Animals in intensely managed production settings can be more susceptible to stressors such as cold, excessive heat, sudden temperature changes, and high stocking density. ³ In this case, mortality was approximately 1% of those in the group. The fact that no other building on the farm had affected animals suggests that this was an isolated incident. Management practices were the same for all buildings. The only event specific to the animals in the affected building is that they were handled to grade the quality of their skins 48 hours prior to the onset of clinical signs. It is not uncommon for alligators to have decreased appetite for a few days after being handled but mortality events after handling are rare.
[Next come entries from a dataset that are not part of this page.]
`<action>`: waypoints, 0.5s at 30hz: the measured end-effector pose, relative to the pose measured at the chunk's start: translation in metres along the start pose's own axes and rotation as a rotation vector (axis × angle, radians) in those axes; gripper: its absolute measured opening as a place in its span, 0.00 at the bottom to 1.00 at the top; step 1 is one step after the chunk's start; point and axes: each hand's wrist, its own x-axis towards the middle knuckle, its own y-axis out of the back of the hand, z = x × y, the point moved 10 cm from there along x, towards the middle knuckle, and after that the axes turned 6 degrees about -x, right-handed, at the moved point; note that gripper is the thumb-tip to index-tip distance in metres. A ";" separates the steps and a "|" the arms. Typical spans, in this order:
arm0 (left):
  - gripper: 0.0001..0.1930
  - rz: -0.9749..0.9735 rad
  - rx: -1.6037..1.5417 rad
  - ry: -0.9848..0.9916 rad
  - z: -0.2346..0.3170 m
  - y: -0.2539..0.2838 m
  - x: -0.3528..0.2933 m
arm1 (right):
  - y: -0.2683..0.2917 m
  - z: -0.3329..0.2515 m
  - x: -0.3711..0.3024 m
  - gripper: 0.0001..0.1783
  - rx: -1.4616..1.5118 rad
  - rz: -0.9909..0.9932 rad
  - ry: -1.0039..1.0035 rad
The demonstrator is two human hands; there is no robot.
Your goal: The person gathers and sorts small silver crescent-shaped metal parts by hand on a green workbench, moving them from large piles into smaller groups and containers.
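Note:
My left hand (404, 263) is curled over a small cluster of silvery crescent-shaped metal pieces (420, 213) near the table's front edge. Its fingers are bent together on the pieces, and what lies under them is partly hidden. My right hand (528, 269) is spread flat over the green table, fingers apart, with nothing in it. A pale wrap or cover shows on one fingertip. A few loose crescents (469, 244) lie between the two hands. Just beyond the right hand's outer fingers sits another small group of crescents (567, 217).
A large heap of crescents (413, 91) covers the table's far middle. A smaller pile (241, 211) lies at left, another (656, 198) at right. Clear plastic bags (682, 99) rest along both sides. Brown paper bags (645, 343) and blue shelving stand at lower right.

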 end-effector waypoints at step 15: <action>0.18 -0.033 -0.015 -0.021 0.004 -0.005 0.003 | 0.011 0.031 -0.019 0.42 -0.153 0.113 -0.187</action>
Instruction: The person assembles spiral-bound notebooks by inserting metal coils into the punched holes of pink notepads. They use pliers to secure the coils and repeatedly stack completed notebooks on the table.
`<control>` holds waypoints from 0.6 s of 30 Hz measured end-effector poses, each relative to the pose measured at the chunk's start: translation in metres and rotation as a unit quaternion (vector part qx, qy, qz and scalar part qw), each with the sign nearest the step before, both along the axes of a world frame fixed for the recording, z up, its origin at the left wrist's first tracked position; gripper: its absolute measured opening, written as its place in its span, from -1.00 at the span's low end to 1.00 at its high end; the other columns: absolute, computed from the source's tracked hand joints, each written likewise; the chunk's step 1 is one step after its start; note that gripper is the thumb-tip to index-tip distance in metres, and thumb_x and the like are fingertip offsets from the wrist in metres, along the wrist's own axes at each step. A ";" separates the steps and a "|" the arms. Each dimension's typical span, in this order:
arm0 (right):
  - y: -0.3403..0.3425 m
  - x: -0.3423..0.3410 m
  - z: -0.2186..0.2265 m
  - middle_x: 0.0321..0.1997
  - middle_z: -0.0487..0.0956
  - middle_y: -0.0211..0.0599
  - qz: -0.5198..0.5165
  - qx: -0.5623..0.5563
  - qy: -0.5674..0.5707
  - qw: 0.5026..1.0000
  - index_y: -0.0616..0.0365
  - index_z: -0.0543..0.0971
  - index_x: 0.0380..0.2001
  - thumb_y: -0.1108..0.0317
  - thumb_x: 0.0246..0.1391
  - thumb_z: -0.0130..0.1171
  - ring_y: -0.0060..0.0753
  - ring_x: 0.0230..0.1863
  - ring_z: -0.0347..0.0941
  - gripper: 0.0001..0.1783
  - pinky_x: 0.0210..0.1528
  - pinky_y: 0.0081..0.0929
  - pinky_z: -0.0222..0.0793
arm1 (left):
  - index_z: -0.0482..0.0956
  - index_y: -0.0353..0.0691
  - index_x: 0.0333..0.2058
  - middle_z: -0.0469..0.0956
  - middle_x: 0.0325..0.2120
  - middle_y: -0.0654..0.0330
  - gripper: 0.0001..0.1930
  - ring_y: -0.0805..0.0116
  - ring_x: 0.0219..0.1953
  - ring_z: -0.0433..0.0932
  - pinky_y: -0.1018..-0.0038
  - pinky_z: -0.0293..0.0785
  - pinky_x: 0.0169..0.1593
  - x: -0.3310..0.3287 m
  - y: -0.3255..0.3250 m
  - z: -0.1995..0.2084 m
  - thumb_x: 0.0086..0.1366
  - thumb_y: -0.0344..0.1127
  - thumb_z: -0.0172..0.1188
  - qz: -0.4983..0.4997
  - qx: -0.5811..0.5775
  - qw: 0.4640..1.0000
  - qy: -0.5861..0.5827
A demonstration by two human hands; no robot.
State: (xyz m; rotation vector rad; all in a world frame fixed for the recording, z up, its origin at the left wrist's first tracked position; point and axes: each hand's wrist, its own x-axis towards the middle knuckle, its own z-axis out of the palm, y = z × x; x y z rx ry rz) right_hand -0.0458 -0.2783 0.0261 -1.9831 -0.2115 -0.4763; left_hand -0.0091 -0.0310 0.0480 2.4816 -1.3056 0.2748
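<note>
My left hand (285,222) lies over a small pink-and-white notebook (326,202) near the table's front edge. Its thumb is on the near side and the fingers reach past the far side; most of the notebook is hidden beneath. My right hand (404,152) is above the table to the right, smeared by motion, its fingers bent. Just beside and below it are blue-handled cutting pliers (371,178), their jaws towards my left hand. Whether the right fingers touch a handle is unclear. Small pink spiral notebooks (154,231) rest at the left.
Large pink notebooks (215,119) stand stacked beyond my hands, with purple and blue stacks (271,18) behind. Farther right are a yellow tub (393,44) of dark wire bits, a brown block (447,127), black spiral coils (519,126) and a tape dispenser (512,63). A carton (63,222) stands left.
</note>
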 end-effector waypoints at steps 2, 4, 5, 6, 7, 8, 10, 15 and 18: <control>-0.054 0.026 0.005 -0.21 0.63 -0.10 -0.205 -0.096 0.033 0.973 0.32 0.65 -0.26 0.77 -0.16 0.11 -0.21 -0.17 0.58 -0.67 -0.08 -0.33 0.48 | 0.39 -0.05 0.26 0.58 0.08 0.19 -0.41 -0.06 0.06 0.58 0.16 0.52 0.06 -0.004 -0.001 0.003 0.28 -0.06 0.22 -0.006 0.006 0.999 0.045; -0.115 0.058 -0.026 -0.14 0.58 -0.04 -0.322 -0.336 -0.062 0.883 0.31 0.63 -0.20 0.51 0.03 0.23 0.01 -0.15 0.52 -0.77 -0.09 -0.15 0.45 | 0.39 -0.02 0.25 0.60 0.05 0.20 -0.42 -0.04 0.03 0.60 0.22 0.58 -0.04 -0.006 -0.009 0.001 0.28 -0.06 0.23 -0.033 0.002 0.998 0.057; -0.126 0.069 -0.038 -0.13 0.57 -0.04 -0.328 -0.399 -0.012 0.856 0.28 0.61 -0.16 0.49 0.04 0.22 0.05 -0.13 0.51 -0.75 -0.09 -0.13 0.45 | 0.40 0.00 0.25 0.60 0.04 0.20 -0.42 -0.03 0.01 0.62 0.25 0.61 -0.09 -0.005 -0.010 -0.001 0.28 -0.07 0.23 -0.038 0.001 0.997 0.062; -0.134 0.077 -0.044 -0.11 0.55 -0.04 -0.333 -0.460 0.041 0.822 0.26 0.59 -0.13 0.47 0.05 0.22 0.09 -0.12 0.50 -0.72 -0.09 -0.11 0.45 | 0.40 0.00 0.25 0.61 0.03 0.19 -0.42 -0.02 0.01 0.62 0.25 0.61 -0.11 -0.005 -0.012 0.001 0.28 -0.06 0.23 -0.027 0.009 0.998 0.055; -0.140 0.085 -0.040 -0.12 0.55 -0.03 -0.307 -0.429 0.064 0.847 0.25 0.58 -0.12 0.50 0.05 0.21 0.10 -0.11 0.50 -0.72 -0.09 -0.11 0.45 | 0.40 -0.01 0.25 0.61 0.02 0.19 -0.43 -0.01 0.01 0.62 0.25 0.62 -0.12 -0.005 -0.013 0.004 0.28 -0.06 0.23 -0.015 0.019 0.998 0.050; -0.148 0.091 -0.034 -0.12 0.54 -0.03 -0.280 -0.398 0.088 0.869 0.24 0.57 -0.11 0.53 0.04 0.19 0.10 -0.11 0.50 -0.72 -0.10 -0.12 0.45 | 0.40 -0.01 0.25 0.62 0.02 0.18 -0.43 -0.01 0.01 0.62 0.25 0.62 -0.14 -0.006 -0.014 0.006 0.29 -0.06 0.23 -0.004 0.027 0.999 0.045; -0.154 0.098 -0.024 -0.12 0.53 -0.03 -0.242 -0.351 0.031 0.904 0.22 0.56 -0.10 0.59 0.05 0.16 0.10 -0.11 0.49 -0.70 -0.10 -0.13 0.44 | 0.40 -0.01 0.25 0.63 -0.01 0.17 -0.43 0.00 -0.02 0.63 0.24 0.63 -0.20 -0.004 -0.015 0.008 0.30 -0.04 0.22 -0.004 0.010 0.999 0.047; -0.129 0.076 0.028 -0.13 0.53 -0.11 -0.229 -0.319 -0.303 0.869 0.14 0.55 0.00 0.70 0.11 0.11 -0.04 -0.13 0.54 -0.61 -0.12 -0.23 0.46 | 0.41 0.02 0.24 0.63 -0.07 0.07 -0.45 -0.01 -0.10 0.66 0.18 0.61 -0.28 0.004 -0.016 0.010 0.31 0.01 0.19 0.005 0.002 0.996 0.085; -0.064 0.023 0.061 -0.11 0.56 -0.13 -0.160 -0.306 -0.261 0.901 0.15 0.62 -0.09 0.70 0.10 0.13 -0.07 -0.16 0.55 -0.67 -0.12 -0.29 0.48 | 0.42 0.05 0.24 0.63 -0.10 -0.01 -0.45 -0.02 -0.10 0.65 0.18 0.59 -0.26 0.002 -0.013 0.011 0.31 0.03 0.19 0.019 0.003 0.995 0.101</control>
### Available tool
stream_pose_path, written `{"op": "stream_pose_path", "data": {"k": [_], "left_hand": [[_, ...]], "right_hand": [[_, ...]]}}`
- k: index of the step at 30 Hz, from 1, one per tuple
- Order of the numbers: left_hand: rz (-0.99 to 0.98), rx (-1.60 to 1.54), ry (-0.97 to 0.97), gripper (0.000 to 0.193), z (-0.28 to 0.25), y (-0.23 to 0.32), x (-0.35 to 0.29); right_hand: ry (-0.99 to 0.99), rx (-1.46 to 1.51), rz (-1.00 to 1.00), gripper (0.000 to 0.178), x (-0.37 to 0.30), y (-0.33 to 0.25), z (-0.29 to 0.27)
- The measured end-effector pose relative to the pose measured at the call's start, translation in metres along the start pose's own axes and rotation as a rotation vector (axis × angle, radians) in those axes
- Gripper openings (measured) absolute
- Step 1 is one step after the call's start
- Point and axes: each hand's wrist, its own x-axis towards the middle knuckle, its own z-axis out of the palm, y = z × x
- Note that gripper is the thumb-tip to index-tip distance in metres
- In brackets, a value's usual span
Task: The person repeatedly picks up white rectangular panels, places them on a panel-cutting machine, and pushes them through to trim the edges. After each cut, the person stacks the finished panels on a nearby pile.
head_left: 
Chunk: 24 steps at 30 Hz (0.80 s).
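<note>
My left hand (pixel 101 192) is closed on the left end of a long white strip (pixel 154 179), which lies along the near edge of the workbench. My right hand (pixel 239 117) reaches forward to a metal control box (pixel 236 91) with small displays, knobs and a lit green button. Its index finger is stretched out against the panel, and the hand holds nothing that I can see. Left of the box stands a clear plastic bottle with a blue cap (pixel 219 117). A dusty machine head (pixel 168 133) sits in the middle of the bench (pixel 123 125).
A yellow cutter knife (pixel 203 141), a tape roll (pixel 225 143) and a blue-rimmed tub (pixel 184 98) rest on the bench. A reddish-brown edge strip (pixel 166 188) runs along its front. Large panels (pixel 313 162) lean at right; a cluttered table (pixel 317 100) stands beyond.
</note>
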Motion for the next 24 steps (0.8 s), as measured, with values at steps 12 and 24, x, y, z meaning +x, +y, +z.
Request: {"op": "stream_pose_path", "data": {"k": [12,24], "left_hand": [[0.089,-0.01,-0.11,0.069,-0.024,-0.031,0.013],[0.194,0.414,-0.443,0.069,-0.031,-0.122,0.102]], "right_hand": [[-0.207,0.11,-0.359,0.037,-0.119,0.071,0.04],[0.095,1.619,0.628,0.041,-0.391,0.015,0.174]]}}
To the authors’ knowledge, there have been no previous reports of salmonellosis caused by S. Pomona in American alligators and this is the first clinical report of S. Pomona infection in any species of crocodilian. In the United States, S. Pomona is a commonly isolated Salmonella serotype from patients with reptile-associated salmonellosis. Although prevalence of S. Pomona among American alligators is uncertain, alligator meat and skin is a potential source of S. Pomona infection in humans.